Parmi les affaires qui ont marqué les annales criminelles françaises, celle des sœurs Papin a une place de choix et un peu à part. Source d’inspiration pour de nombreux auteurs et de réflexion pour autant de psychiatres -notamment Lacan- adapté plusieurs fois au cinéma, ce tragique fait divers continue à fasciner par son caractère exceptionnel : deux têtes pour une même folie assassine.
Nées d’une mère, épouse infidèle et peu maternelle, et d’un père alcoolique ayant abusé de leur sœur aînée, témoins des violences conjugales, leur histoire prit racine dans la misère sociale qui s’agrémentait aussi d’un cousin aliéné et d’un oncle pendu…
Placées et déplacées au gré de leur mère tout au long de leur enfance et de leur adolescence dans des foyers ou chez des patrons, la mère encaissant leurs gages, Christine rentra au service des Lancelin, au Mans, en 1927 où la rejoignit Léa deux mois plus tard.
Durant six ans, elles furent regardées comme des domestiques modèles malgré la mine assombrie teintée d'impertinence qu’affectait dorénavant Christine à la moindre remarque faite par ses employeurs auxquels, par ailleurs, ni elle, ni Léa n’avaient, jusque là, rien à reprocher d’une façon générale.
Certes, leur rapport avec le monde extérieur était singulier.
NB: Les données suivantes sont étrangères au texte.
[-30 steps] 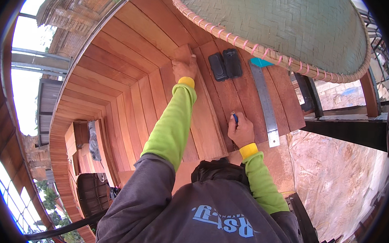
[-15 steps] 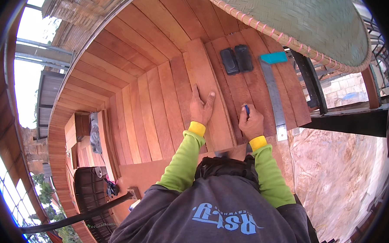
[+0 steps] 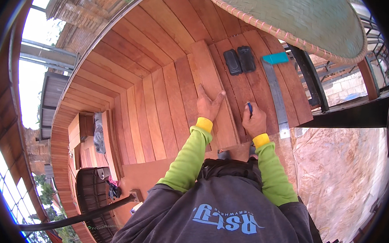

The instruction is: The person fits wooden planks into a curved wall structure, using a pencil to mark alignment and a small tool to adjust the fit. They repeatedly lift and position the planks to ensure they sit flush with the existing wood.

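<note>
A loose wooden board (image 3: 206,63) lies slantwise over the reddish planks (image 3: 158,107). My left hand (image 3: 209,107) is open on this board, thumb and index finger spread apart along its face. My right hand (image 3: 255,122), just to the right of the board's edge, is closed round a short blue pencil (image 3: 249,108); its pale end points up and away from me. Right of that hand lies a carpenter's square (image 3: 274,88) with a steel blade and a teal handle. Two black oblong objects (image 3: 232,62) sit side by side on the planks beyond my hands.
A woven mat-like panel with a laced rim (image 3: 290,17) overhangs the far right. Black metal framing (image 3: 307,78) borders the planks at right, with a brownish sheet (image 3: 335,171) below. A dark bar (image 3: 86,214) crosses the lower left. Wooden boxes (image 3: 79,131) stand at far left.
The view has shifted slightly, moving the scene a little to the right. My left hand's thumb and index finger stay spread on the board; the right still grips the pencil.
</note>
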A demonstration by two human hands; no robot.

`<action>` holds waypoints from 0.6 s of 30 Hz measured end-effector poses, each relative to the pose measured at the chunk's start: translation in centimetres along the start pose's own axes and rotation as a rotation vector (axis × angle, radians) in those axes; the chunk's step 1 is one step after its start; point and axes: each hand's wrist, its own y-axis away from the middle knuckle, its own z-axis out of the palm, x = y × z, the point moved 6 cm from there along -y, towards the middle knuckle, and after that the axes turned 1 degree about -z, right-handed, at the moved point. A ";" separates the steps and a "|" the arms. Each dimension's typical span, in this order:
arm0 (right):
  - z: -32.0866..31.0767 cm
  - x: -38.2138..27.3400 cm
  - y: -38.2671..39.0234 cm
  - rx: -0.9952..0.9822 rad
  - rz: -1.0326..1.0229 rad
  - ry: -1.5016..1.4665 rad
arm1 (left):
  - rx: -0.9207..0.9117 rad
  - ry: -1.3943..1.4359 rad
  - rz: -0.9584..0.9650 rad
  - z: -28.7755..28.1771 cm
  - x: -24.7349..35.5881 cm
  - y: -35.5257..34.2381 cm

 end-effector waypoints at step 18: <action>0.3 0.6 0.1 0.018 -0.004 -0.013 | 0.022 -0.236 -0.127 0.5 2.3 -4.1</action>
Leur blessure commune restée béante avait forgé une affection exclusive l’une envers l’autre où personne n’avait sa place, encore moins un homme qui aurait pu les séparer.
Excepté leurs sorties pour la messe dominicale, elles préféraient rester confinées ensemble dans leur chambre. Ne liant jamais connaissance avec qui que cela soit, leur comportement étrange était connu du voisinage. En revanche, tout le monde s’accorda par la suite sur leur travail sérieux et leur honnêteté. Malgré la singularité des deux sœurs, la vie entre elles et leurs patronnes, Mme Lancelin et sa fille, s’écoulait dans une apparente normalité jusqu’au …
2 février 1933.
Quel fut l’élément déclencheur de leur rage meurtrière relevant de la barbarie ? Début 1933, René Lancelin, président d'une mutuelle, fut inculpé pour avoir trempé dans le scandale financier du Comptoir d'Escompte qui avait ruiné des petits actionnaires. La tension était palpable dans toute la maison et Mme Lancelin les traita avec une rudesse inaccoutumée jusqu’à pincer Christine qui jura que la prochaine fois qu’on la toucherait ainsi, elle se défendrait…
Mme et Mlle Lancelin avaient rendez-vous avec M. Lancelin à l’extérieur. Après avoir vainement tenté de joindre par téléphone sa femme et sa fille et par deux fois trouvé la porte close de son domicile, René Lancelin se fit accompagner de la police qui découvrit l’innommable. Enuclées -un œil fut retrouvé sur une marche de l’escalier- frappées à coups de marteau et de couteau, ciselées « comme des lapins prêts à cuire », les cadavres de Mme et Mlle Ancelin gisaient sur le palier du premier étage.
Un acte d’aliéné dont avaient peut-être aussi été victimes Christine et Léa. Enfermées dans leur chambre, une fois la porte défoncée, on les trouva couchées dans le même lit, un marteau englué de sang à côté de la porte. Elles avouèrent rapidement, Christine invoquant un acte de défense.